Object containers (and generics) in Java are also a killer, while in a Vector the references are contiguous, the actual objects are not (there is an extra level of indirection). In Java there are a lot of extra variables (if you new two objects one right after the other, the objects will probably end up being in almost contiguous memory locations, even though there will be some extra information (usually two or three pointers) of Object management data in between. GC will move objects around, but hopefully won't make things much worse than it was before it run.

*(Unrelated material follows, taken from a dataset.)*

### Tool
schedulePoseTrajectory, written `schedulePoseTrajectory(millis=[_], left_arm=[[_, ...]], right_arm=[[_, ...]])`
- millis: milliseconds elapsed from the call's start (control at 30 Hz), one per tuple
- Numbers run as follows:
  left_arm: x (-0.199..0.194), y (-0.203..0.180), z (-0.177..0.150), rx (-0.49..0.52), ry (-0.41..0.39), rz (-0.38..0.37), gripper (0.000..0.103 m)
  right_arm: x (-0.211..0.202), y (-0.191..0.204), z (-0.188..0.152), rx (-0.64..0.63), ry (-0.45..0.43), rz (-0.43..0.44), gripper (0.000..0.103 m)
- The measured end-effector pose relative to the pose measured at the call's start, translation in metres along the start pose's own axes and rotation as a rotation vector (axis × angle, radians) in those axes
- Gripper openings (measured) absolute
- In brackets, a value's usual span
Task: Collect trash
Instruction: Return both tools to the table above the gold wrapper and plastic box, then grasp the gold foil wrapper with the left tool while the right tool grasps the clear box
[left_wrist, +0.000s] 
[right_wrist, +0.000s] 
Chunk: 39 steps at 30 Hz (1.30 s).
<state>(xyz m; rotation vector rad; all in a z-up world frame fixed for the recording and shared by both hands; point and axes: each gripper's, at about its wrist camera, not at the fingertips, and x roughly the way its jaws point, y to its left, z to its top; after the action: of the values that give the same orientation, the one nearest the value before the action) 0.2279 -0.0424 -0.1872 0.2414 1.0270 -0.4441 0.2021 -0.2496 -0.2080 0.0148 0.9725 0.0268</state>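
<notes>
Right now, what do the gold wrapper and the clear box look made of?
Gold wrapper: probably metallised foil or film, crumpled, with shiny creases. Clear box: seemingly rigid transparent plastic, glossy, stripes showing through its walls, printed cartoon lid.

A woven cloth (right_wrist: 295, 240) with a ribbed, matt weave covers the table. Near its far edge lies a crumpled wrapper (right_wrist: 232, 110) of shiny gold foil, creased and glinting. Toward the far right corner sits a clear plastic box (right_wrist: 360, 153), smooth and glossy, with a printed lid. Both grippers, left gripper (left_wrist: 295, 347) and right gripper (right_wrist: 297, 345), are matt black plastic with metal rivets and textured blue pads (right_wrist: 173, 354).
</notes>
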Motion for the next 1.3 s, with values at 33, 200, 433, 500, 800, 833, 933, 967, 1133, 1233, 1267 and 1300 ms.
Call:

If you are focusing in Java, create compact data structures, if you have an object that has a position, and that is to be accessed in a tight loop, consider holding an x and y primitive types inside your object rather than creating a Point and holding a reference to it. Reference types need to be newed, and that means a different allocation, an extra indirection and less locality.
Two common techniques include:
Minimalism (of data size and/or code size/paths)
Use cache oblivious techniques
Example for minimalism: In ray tracing (a 3d graphics rendering paradigm), it is a common approach to use 8 byte Kd-trees to store static scene data. The traversal algorithm fits in just a few lines of code. Then, the Kd-tree is often compiled in a manner that minimalizes the number of traversal steps by having large, empty nodes at the top of tree ("Surface Area Heuristics" by Havran).
Mispredictions typically have a probability of 50%, but are of minor costs, because really many nodes fit in a cache-line (consider that you get 128 nodes per KiB!), and one of the two child nodes is always a direct neighbour in memory.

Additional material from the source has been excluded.